Note

Access to this page requires authorization. You can try signing in or .

Access to this page requires authorization. You can try .

Parse JSON and Avro data in Azure Stream Analytics

The Azure Stream Analytics service supports processing events in CSV, JSON, and Avro data formats. Both JSON and Avro data can be structured and contain some complex types such as nested objects (records) and arrays.

Record data types

Record data types are used to represent JSON and Avro arrays when corresponding formats are used in the input data streams. These examples demonstrate a sample sensor, which is reading input events in JSON format. Here's example of a single event:

{
 "DeviceId" : "12345",
 "Location" :
 {
 "Lat": 47,
 "Long": 122
 },
 "SensorReadings" :
 {
 "Temperature" : 80,
 "Humidity" : 70,
 "CustomSensor01" : 5,
 "CustomSensor02" : 99,
 "SensorMetadata" : 
 {
 "Manufacturer":"ABC",
 "Version":"1.2.45"
 }
 }
}

Access nested fields in known schema

Use dot notation (.) to access nested fields directly from your query.

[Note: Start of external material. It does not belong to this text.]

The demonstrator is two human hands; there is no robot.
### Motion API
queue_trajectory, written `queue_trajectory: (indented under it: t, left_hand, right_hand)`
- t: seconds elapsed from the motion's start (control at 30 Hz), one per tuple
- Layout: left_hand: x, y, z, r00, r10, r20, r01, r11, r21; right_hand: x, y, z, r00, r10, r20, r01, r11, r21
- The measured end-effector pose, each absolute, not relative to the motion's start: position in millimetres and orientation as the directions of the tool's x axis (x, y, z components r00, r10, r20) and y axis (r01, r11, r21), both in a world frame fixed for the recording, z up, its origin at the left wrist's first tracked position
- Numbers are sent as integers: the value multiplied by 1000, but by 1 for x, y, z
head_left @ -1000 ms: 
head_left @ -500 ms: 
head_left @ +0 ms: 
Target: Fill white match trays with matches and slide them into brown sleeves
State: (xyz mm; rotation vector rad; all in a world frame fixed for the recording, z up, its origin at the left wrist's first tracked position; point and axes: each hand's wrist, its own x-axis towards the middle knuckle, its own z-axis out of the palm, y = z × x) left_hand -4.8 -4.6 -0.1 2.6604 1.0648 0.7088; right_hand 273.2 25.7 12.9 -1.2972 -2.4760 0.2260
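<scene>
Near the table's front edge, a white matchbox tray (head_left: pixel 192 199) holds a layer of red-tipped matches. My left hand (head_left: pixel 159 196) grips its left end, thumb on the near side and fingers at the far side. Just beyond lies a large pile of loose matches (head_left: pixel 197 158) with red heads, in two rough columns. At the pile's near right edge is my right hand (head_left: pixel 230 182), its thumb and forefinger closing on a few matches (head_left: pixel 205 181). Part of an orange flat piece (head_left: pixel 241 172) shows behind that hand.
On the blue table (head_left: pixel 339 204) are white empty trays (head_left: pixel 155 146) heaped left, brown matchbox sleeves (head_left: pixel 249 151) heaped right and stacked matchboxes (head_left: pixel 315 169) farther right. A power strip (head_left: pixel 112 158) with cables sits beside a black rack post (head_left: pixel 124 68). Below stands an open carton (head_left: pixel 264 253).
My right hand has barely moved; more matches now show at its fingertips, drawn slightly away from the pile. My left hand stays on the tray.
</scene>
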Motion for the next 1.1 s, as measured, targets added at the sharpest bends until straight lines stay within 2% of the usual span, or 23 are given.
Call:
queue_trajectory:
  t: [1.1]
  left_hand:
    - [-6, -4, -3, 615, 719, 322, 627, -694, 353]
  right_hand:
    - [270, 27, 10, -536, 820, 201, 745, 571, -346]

For example, this query selects the Latitude and Longitude coordinates under the Location property in the preceding JSON data. Use the dot notation to navigate multiple levels as shown in the following snippet:

SELECT
 DeviceID,
 Location.Lat,
 Location.Long,
 SensorReadings.Temperature,
 SensorReadings.SensorMetadata.Version
FROM input

The result is:

|DeviceID|Lat|Long|Temperature|Version|
|-|-|-|-|-|
|12345|47|122|80|1.2.45|

Select all properties

You can select all the properties of a nested record using the * wildcard. Consider the following example:

SELECT
 DeviceID,
 Location.*
FROM input

The result is:

|DeviceID|Lat|Long|
|-|-|-|
|12345|47|122|

Access nested fields when property name is a variable

Use the GetRecordPropertyValue function if the property name is a variable. This function helps you build dynamic queries without hardcoding property names.

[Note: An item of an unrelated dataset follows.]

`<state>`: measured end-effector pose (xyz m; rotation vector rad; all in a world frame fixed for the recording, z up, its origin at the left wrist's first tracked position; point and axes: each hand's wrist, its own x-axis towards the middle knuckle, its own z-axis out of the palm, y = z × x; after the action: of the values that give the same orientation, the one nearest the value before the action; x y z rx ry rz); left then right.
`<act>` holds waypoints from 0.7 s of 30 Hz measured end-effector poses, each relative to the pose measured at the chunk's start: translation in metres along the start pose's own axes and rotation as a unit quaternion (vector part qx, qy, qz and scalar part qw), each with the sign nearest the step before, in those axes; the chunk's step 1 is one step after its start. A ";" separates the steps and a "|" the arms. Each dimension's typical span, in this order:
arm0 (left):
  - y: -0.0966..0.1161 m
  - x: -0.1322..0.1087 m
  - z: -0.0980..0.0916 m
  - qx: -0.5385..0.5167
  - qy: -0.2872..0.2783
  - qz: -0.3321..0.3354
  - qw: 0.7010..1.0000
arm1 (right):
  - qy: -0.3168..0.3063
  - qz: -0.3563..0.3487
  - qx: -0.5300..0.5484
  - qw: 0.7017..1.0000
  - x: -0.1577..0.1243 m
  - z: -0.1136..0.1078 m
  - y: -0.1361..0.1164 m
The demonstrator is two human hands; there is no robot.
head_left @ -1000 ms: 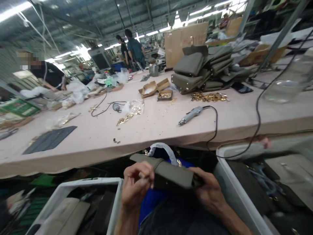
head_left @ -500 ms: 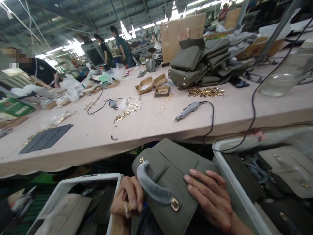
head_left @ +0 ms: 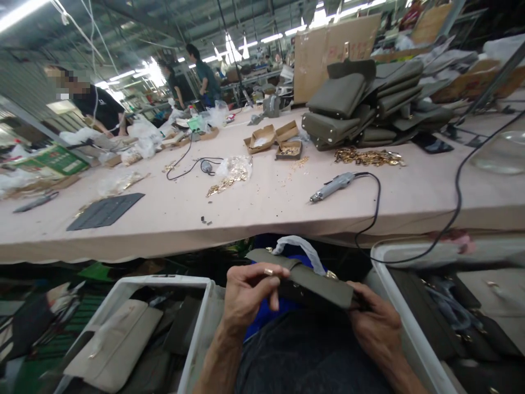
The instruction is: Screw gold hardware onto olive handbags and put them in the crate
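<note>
An olive-grey handbag [head_left: 315,284] is tilted over my lap, its edge turned up towards me. Its handle [head_left: 301,244], wrapped in whitish plastic film, arches up on the far side, with a gold handle fitting [head_left: 331,274] at the right end. My right hand [head_left: 375,323] grips the bag's right end, fingers partly hidden behind it. In front of the bag's left part, my left hand [head_left: 254,293] is closed in a pinch, with a small gold metal fitting [head_left: 268,272] at its fingers. Whether this hand also touches the bag, I cannot tell.
On the cloth-covered table [head_left: 270,208] lie an electric screwdriver [head_left: 334,187], gold fittings [head_left: 369,157], small cardboard boxes [head_left: 262,138] and stacked bags [head_left: 356,104]. Grey crates with bags stand left [head_left: 164,281] and right [head_left: 383,253]. A cable [head_left: 445,230] hangs over the right crate. People stand beyond.
The handbag has tipped from its broad face showing to its edge facing me. My left hand has risen to the right with the gold fitting; my right hand has moved from the face to the right end.
</note>
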<state>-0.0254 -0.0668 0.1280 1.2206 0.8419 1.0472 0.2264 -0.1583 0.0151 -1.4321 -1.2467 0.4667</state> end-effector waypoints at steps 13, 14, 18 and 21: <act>0.013 0.068 0.061 0.099 -0.024 0.046 0.994 | 0.015 0.262 0.203 0.943 0.001 -0.013 0.018; 0.013 0.068 0.066 0.094 -0.037 0.043 0.994 | 0.032 0.263 0.217 0.940 -0.001 -0.015 0.016; 0.013 0.065 0.091 0.117 -0.074 0.052 0.989 | 0.108 0.244 0.217 0.939 -0.007 -0.031 0.006; 0.009 0.064 0.110 0.150 -0.054 0.076 0.984 | 0.126 0.208 0.146 0.959 -0.003 -0.059 0.001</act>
<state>0.0962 -0.0412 0.1578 1.6029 0.8533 0.9894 0.2744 -0.1886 0.0302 -1.4446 -0.6390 0.6975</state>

For example, imagine the sample data stream needs to be joined with reference data containing thresholds for each device sensor. A snippet of such reference data is shown in the following snippet.

{
 "DeviceId" : "12345",
 "SensorName" : "Temperature",
 "Value" : 85
},
{
 "DeviceId" : "12345",
 "SensorName" : "Humidity",
 "Value" : 65
}

The goal is to join the sample dataset from the top of the article to that reference data, and output one event for each sensor measure above its threshold. This join means the single event can generate multiple output events if multiple sensors are above their respective thresholds. To achieve similar results without a join, see the following example:

SELECT
 input.DeviceID,
 thresholds.SensorName,
 "Alert: Sensor above threshold" AS AlertMessage
FROM input -- stream input
JOIN thresholds -- reference data input
ON
 input.DeviceId = thresholds.DeviceId
WHERE
 GetRecordPropertyValue(input.SensorReadings, thresholds.SensorName) > thresholds.Value

GetRecordPropertyValue selects the property in SensorReadings that matches the property name coming from the reference data. Then it extracts the associated value from SensorReadings.

The result is:

|DeviceID|SensorName|AlertMessage|
| - | - | - |
| 12345 | Humidity | Alert: Sensor above threshold |

Convert record fields into separate events

To convert record fields into separate events, use the APPLY operator together with the GetRecordProperties function.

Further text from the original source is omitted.